Yaşarken geliştirdiği fikirler kuramlar, geçmiş gibi ama değil gibi. Yer yer anlatıcı, yazar farklılığı da hissediliyordu. Değinilen bazı konular, verilen güzel örneklemeler, içten anlatım hepsi o kadar güzeldi ki.. Bu kitap kadar samimi anlatıma sahip kitaplarla çok az karşılaştım en azından şu yaşıma kadar.. Okur ile konuşan, arada okura laf söyleyen, bazen kendini eleştiren gerçekten çok akıcı ve keyifliydi.

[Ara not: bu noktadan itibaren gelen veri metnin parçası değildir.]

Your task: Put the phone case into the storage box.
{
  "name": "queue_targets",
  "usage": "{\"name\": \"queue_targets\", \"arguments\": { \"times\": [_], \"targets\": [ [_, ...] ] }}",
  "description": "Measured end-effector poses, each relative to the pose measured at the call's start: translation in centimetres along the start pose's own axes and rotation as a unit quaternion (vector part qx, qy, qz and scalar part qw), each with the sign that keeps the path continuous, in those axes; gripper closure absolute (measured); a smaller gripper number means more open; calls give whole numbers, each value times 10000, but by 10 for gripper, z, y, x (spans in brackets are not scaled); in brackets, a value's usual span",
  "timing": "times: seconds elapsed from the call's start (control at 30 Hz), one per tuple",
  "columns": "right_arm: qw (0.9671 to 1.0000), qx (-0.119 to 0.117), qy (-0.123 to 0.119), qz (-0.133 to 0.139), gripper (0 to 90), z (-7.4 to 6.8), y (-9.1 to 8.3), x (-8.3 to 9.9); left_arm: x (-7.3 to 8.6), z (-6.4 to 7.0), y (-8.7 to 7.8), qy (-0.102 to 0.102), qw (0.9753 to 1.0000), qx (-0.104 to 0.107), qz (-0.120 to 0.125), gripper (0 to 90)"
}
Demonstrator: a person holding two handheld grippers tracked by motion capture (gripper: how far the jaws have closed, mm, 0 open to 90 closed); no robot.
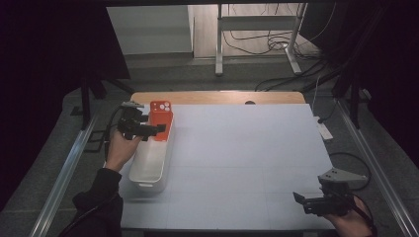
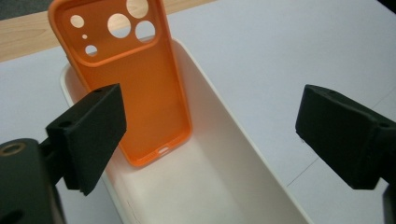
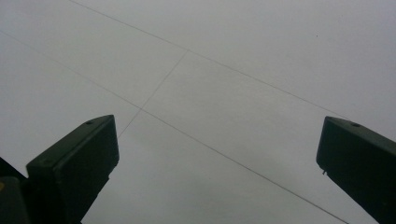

“İnsan düşünen bir dizgi hatasıdır. Hayatın her dönemi, bir öncekini düzelten yeni bir basımdır ve her dönem, bir sonraki tarafından düzeltilecektir; ta ki nihai basım yapılana kadar.”

Kendi kusurunu saklamak yerine aksine kendisinin gözler önüne serişi, bir bölümde sanki taslak okuma yapıyormuşum gibi hissettirdi ve bu okurken gülümsetti, çok hoşuma gitti. Aslında kitabı elime aldığımda böyle bir anlatımla karşılaşacağım, çok seveceğim aklımın ucundan dahi geçmezdi.

“İnanın geçmişi anmak o kadar kötü değil. İnsanın, içinde yaşadığı anın mutluluğuna güvenmemesi lazım; o anın içinde hep bir damla safra vardır. İnsan ancak za­man geçip de gerginlik bittiğinde yaşananların gerçek anlamda tadına yarabilir; çünkü bu iki yanılsamadan, acısız olanı daha iyidir.”

Zaman zaman çok okumak istediğiniz fakat okuyamadığınız zamanlar olur. Böyle dönemler hepimizin başına geliyor, bazen mevsim geçişleri bazen yaşadığımız birkaç özel neden.. Bu kitap o durumu üzerinizden alacak! Evet, evet iddia ediyorum çünkü kendimden biliyorum. Bras Cubas adlı karakter mezarından yazmış bize de okumak düşer.

“Yaşarken, kamuoyunun dikkatli bakışı, çıkar çatışmaları, açgözlülükle açgözlülüğün savaşı, insanın eski paçavralarını saklamasına, söküklerini ve yamalarını gizlemesine, kendi vicdanına yaptığı itirafları diğer insanlardan esirgemesine neden olur; insan, başkalarını böyle kandırmasının en büyük ödülü olarak, kendisini de kandırmayı başarır, çünkü bu durumda, acılı bir deneyim olan utançtan ve korkunç bir ahlaksızlık olan ikiyüzlülükten kurtulmuş olur. Ama ölüyken ne fark ederdi! O ne rahatlıktır! O ne özgürlüktür! İnsanın büründüğü pelerini fırlatıp atması, incik boncuklarından kurtulması, maskesini çıkartması, bütün süs ve boyalarından arınması, ne olup ne olamadığını açık açık itiraf etmesi ne muhteşemdir!”